### YOUR TASK
Copy each entry as it stands, leaving nothing out.

### DATA EXTRACT
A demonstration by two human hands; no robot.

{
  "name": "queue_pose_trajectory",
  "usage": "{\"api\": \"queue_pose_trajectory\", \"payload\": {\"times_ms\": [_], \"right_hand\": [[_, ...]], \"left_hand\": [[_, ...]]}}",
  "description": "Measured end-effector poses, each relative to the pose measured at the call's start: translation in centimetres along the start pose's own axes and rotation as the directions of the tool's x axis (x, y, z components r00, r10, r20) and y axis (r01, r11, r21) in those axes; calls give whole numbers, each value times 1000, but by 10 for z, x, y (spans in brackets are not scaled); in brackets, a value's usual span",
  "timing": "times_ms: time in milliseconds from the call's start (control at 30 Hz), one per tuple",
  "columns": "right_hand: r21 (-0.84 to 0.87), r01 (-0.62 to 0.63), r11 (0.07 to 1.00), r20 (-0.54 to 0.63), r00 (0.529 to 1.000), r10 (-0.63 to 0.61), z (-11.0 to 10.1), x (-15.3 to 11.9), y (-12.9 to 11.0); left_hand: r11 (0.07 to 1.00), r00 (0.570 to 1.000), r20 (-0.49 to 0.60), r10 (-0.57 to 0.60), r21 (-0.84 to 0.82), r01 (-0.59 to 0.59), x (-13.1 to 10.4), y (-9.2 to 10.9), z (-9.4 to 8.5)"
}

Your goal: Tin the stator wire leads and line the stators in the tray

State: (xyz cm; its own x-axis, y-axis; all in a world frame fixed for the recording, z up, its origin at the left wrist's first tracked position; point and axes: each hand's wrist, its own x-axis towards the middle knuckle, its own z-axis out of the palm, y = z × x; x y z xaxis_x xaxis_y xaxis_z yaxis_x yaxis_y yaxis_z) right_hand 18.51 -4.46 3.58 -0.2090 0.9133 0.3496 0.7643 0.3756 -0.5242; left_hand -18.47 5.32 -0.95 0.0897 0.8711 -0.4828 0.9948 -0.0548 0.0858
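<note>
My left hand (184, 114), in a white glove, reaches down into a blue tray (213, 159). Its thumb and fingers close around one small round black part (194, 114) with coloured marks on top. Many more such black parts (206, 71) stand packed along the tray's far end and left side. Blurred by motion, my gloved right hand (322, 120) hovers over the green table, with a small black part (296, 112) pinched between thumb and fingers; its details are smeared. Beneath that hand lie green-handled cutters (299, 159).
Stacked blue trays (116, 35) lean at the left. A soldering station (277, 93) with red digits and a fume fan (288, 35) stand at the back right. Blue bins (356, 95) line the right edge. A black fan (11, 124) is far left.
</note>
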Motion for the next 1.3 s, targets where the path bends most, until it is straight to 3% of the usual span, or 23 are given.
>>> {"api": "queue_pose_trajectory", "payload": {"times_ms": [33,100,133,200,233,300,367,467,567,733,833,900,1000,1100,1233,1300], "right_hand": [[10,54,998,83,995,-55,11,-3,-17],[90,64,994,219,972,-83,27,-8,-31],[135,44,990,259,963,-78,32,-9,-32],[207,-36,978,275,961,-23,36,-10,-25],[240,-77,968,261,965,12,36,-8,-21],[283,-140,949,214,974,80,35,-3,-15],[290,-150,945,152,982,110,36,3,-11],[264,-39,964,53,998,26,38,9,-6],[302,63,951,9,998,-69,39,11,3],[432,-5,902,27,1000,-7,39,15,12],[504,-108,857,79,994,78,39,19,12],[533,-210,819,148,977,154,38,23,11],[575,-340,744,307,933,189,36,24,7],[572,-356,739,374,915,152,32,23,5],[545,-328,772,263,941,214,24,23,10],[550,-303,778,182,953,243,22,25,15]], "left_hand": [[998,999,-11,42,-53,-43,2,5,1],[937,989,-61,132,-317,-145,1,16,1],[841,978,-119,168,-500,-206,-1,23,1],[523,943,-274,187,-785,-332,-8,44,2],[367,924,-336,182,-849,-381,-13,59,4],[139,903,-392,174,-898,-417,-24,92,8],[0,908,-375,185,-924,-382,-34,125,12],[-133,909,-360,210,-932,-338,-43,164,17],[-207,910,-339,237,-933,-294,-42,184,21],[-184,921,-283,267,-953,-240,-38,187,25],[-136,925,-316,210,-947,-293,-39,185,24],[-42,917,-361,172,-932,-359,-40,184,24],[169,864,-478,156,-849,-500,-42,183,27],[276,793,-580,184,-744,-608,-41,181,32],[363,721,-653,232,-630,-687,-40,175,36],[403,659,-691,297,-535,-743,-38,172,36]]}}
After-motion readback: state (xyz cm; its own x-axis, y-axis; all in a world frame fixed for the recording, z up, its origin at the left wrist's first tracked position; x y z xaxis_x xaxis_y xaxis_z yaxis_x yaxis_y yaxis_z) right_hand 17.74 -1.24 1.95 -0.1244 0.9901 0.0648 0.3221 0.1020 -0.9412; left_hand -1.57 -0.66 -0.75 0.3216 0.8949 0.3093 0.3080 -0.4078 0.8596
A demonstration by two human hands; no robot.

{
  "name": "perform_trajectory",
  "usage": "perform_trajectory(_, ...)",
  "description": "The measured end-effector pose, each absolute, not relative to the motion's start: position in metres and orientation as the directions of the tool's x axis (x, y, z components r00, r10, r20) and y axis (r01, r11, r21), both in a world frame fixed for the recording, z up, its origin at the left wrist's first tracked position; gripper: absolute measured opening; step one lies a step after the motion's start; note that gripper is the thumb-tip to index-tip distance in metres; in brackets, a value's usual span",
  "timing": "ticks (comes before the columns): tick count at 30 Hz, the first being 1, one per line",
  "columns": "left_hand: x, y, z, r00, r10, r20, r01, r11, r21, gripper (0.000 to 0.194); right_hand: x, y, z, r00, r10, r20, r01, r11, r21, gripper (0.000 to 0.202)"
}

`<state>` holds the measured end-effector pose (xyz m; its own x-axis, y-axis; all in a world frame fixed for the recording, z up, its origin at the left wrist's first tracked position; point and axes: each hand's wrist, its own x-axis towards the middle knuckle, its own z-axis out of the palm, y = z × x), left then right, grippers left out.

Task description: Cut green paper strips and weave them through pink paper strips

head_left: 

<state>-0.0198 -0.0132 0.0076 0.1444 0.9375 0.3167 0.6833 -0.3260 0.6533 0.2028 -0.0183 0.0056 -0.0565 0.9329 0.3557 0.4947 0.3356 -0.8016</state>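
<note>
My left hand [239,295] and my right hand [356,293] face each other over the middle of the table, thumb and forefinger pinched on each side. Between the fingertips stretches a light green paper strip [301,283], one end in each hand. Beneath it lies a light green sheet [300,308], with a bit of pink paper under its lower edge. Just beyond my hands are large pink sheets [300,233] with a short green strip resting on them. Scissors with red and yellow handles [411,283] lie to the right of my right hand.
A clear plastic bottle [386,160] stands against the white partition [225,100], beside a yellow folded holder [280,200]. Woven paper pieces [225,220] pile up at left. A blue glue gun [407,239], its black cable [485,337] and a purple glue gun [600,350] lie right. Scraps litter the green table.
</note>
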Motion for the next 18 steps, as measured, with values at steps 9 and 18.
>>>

### YOUR RESPONSE
A demonstration by two human hands; no robot.

{
  "name": "queue_pose_trajectory",
  "usage": "{\"api\": \"queue_pose_trajectory\", \"payload\": {\"times_ms\": [_], \"right_hand\": [[_, ...]], \"left_hand\": [[_, ...]]}}",
  "description": "Measured end-effector poses, each relative to the pose measured at the call's start: translation in centimetres along the start pose's own axes and rotation as the directions of the tool's x axis (x, y, z components r00, r10, r20) and y axis (r01, r11, r21) in those axes; calls give whole numbers, each value times 1000, but by 10 for z, x, y (spans in brackets are not scaled); in brackets, a value's usual span",
  "timing": "times_ms: time in milliseconds from the call's start (control at 30 Hz), one per tuple",
  "columns": "right_hand: r21 (-0.84 to 0.87), r01 (-0.62 to 0.63), r11 (0.07 to 1.00), r20 (-0.54 to 0.63), r00 (0.529 to 1.000), r10 (-0.63 to 0.61), z (-11.0 to 10.1), x (-15.3 to 11.9), y (-12.9 to 11.0); left_hand: r11 (0.07 to 1.00), r00 (0.570 to 1.000), r20 (-0.49 to 0.60), r10 (-0.57 to 0.60), r21 (-0.84 to 0.82), r01 (-0.59 to 0.59), x (-13.1 to 10.4), y (-9.2 to 10.9), z (-9.4 to 8.5)"
}

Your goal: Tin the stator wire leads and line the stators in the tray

State: (xyz cm; its own x-axis, y-axis; all in a world frame fixed for the recording, z up, its origin at the left wrist's first tracked position; point and axes: each hand's wrist, its own x-axis towards the middle knuckle, its own z-axis out of the palm, y = z × x; x y z xaxis_x xaxis_y xaxis_z yaxis_x yaxis_y yaxis_z) right_hand 18.51 -4.46 3.58 -0.2090 0.9133 0.3496 0.7643 0.3756 -0.5242; left_hand -18.47 5.32 -0.95 0.0897 0.8711 -0.4828 0.9948 -0.0548 0.0858
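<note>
My left hand (184, 114), in a white glove, reaches down into a blue tray (213, 159). Its thumb and fingers close around one small round black part (194, 114) with coloured marks on top. Many more such black parts (206, 71) stand packed along the tray's far end and left side. Blurred by motion, my gloved right hand (322, 120) hovers over the green table, with a small black part (296, 112) pinched between thumb and fingers; its details are smeared. Beneath that hand lie green-handled cutters (299, 159).
Stacked blue trays (116, 35) lean at the left. A soldering station (277, 93) with red digits and a fume fan (288, 35) stand at the back right. Blue bins (356, 95) line the right edge. A black fan (11, 124) is far left.
</note>
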Motion for the next 1.3 s, targets where the path bends most, until it is straight to 3% of the usual span, or 23 are given.
>>> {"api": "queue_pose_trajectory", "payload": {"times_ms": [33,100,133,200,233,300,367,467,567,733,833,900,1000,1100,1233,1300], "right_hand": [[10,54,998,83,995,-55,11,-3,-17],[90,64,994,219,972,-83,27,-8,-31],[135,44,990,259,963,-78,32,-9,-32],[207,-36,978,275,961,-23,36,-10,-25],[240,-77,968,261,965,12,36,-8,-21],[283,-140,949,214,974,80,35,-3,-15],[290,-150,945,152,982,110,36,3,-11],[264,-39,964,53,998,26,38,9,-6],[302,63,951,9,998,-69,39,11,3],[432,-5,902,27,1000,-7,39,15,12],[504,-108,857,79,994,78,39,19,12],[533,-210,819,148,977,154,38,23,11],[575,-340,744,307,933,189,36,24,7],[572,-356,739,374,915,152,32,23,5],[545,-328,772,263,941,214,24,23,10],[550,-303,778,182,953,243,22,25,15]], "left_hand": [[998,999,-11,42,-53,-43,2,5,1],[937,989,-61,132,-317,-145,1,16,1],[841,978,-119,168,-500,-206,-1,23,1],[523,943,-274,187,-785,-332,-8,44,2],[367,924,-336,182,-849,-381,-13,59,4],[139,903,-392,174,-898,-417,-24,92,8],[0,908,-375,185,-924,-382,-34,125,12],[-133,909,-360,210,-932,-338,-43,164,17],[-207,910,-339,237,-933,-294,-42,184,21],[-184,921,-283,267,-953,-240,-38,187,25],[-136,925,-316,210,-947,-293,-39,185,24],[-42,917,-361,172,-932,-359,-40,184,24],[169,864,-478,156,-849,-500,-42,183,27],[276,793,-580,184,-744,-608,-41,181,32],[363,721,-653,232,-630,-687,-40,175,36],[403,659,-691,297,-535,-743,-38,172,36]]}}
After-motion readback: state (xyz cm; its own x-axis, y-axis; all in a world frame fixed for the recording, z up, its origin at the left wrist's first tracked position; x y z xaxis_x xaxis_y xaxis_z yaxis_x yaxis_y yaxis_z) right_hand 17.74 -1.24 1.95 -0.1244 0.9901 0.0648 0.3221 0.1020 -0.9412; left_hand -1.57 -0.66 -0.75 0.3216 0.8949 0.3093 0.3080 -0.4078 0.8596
A demonstration by two human hands; no robot.

{
  "name": "perform_trajectory",
  "usage": "perform_trajectory(_, ...)",
  "description": "The measured end-effector pose, each absolute, not relative to the motion's start: position in metres and orientation as the directions of the tool's x axis (x, y, z components r00, r10, r20) and y axis (r01, r11, r21), both in a world frame fixed for the recording, z up, its origin at the left wrist's first tracked position; gripper: absolute measured opening; step one lies a step after the motion's start; note that gripper is the thumb-tip to index-tip distance in metres; in brackets, a value's usual span",
  "timing": "ticks (comes before the columns): tick count at 30 Hz, the first being 1, one per line",
  "columns": "left_hand: x, y, z, r00, r10, r20, r01, r11, r21, gripper (0.000 to 0.194); right_hand: x, y, z, r00, r10, r20, r01, r11, r21, gripper (0.000 to 0.202)"
}

`<state>` holds the measured end-effector pose (xyz m; its own x-axis, y-axis; all in a world frame fixed for the recording, z up, its origin at the left wrist's first tracked position; point and axes: each hand's wrist, its own x-axis towards the middle knuckle, its own z-axis out of the palm, y = z × x), left then right, grippers left out.

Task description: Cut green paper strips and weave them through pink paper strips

head_left: 

<state>-0.0198 -0.0132 0.0076 0.1444 0.9375 0.3167 0.6833 -0.3260 0.6533 0.2028 -0.0183 0.0056 -0.0565 0.9329 0.3557 0.4947 0.3356 -0.8016</state>
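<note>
My left hand [239,295] and my right hand [356,293] face each other over the middle of the table, thumb and forefinger pinched on each side. Between the fingertips stretches a light green paper strip [301,283], one end in each hand. Beneath it lies a light green sheet [300,308], with a bit of pink paper under its lower edge. Just beyond my hands are large pink sheets [300,233] with a short green strip resting on them. Scissors with red and yellow handles [411,283] lie to the right of my right hand.
A clear plastic bottle [386,160] stands against the white partition [225,100], beside a yellow folded holder [280,200]. Woven paper pieces [225,220] pile up at left. A blue glue gun [407,239], its black cable [485,337] and a purple glue gun [600,350] lie right. Scraps litter the green table.
</note>
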Motion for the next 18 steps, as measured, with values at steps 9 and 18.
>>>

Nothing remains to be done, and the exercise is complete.